(WHAT IS REQUIRED): Every line below between the line holding "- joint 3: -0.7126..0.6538" and the line holding "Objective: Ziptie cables", inclusive, should be repeated exactly, and all other lines omitted.

(RECORD EXTRACTS):

· · · · · · ·

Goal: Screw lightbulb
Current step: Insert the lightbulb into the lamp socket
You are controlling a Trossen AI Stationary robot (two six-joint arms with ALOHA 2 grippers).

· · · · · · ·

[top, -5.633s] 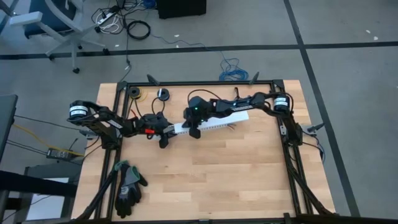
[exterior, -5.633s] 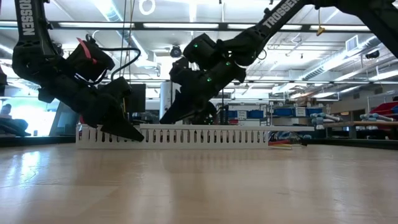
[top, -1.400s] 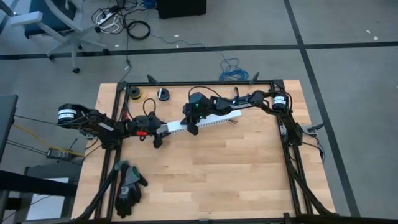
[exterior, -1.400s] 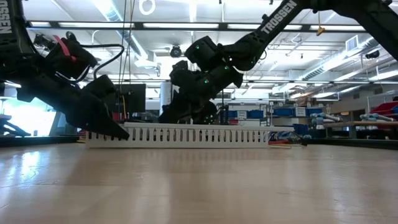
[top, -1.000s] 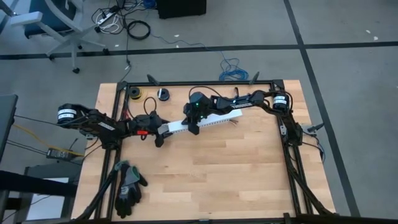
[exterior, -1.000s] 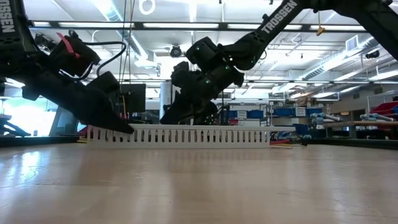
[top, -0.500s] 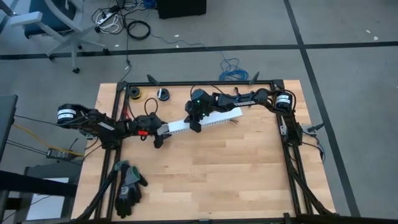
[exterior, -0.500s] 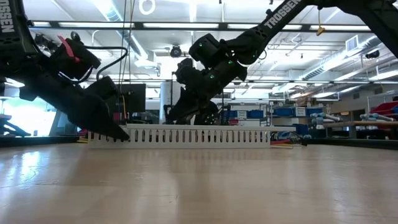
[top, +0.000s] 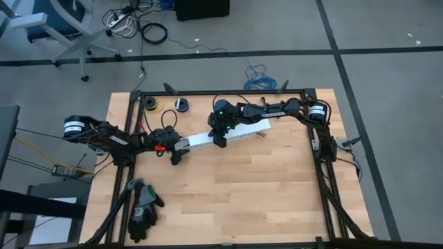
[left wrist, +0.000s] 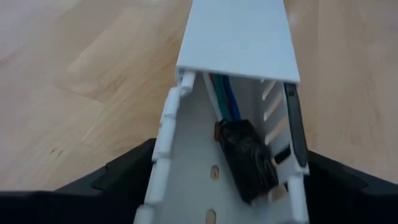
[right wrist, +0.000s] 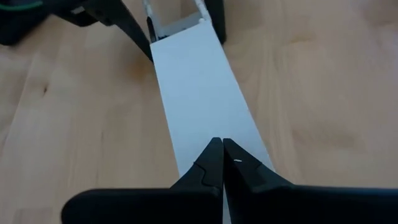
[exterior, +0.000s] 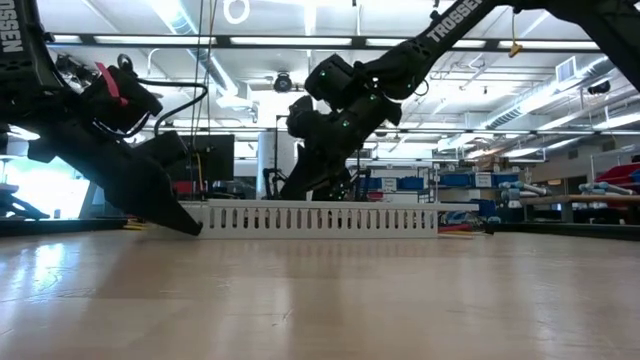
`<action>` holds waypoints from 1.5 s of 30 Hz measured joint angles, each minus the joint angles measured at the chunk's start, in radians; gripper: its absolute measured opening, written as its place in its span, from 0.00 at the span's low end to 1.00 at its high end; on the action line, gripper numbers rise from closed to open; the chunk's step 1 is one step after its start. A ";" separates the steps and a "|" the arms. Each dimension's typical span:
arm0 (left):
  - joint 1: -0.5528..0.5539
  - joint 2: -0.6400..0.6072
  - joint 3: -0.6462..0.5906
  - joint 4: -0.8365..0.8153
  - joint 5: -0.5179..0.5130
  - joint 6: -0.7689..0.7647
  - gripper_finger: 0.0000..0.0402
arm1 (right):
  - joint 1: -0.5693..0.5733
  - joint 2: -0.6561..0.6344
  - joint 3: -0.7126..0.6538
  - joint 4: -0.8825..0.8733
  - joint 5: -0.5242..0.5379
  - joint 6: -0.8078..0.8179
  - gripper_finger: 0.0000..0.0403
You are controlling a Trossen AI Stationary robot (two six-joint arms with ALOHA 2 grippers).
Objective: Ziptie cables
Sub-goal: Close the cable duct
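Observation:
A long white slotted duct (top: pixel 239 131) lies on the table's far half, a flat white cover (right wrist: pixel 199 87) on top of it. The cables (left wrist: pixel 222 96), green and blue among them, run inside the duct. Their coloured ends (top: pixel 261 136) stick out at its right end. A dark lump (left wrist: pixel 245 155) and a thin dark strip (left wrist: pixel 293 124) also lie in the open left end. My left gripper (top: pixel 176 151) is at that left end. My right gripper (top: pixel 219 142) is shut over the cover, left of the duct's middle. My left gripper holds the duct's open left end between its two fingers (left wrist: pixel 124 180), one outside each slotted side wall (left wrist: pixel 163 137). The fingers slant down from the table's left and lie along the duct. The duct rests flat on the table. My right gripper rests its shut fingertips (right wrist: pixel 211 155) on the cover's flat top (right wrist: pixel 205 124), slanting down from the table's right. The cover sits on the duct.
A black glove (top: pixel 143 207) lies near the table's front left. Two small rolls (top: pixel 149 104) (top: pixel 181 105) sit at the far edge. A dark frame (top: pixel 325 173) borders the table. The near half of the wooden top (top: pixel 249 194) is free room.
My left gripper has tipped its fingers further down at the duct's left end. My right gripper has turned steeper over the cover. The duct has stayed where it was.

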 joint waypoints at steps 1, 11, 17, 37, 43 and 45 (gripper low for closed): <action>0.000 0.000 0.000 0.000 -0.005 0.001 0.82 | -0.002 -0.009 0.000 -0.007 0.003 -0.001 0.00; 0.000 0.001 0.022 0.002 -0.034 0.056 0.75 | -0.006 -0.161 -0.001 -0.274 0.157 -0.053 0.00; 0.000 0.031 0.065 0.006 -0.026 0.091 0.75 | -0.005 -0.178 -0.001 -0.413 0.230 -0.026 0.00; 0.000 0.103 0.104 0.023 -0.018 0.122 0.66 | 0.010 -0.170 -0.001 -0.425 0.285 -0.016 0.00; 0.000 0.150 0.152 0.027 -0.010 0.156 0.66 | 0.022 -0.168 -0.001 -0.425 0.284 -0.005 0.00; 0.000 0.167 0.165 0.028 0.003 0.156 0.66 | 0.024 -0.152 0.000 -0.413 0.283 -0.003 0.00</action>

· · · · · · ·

(WRITTEN REPLY):
  - joint 3: -0.7126..0.6538
  - joint 4: -0.8825..0.8733
  - joint 5: -0.5242..0.5379
  - joint 6: -0.8078..0.8179
  - gripper_finger: 0.0000..0.0403
You are controlling a Trossen AI Stationary robot (two six-joint arms with ALOHA 2 grippers).
Objective: Ziptie cables

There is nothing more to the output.